Monday 1 December 2008

Don't get on a bus in the rain

The knocking noise on my bike didn't get better by itself - I should know by now they never do. I started cycling home and the chain seized up completely. I tried very hard to free it, turning the bike upside down, and pulling very hard in every direction, getting covered in oil in the process. I couldn't free it at all, which made me decidedly huffy, so I locked the bike up to a lamp-post in the darker regions of Morden and thought about getting the bus to the station. I was just fixing the lock and looked up to see my bus drive past. I waited for the next one, feeling self conscious in my fluorescent jacket covered in oil, clingy leggings and tatty trainers, without the vital accessory that would make sense of my satorial style, a bike. The bus finally came and loads of people got on, several with buggies, some with screaming occupants. The hoods and covers caught me as they squeezed past. The insides of the windows started to fog up with that black condensation you only seem to get on the inside of bus windows. People shook umbrellas that sprinkled rain everywhere and left miserable streams running down the gangway. Low browed youths sulked and skulked with their headphones drumming out tinny rhythms. A 'Heat' reader was whining into her mobile phone. When we got to the station, I went up to the platform and got on the train, it was only when I arrived at Kingston that I realised I had forgotten another vital accessory, a ticket. I went up to the guard and explained I had forgotten to buy a one. He was a bit grumpy and asked how I could forget when I had walked past three ticket machines at Raynes Park. I indicated my oil smeared attire and said I didn't normally travel by train but my bike had broken. I then got a lecture on how I would get charged £20 for fare evasion next time but eventually he grudgingly let me go without having to pay.
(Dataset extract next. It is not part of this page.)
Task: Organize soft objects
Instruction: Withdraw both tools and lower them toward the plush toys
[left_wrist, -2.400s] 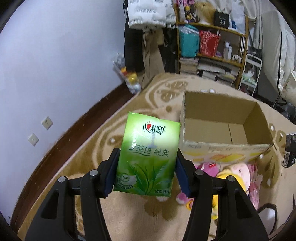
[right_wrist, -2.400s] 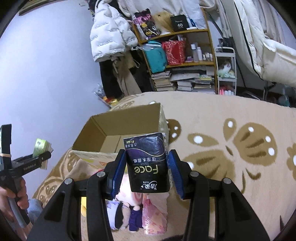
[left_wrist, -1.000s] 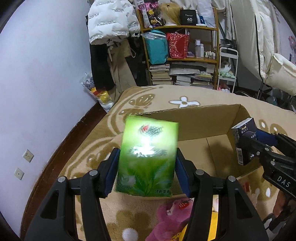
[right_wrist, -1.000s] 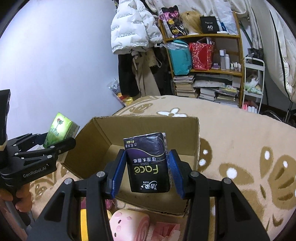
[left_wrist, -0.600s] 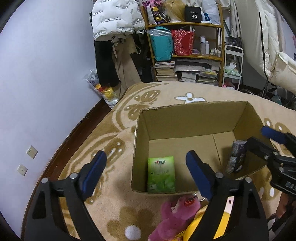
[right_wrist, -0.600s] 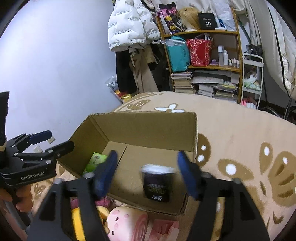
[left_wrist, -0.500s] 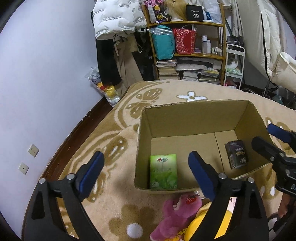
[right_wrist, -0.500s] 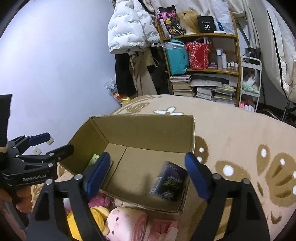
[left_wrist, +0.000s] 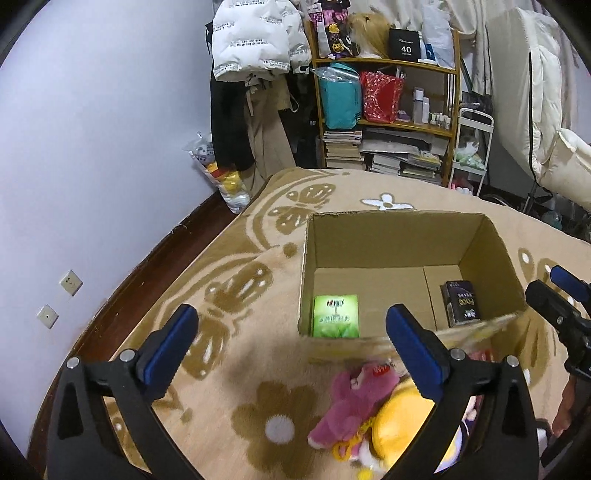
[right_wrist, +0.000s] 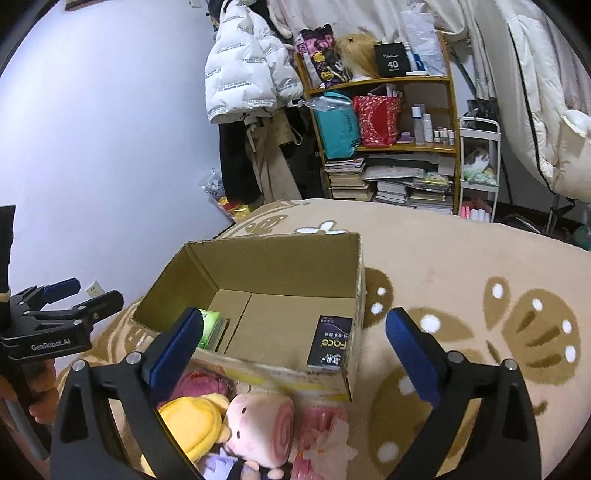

As I was in Kingston, I took the opportunity to go Christmas shopping. In John Lewis I bought a couple of kitchen knives, and quipped with the nice bloke behind the counter that I had one for each wrist in case the bus home was too depressing. He took it a bit seriously and I had to explain it was a joke, and smile a lot to convince him that my life wasn't that bad really. Well, as long as I never have to get on a bus in the rain again.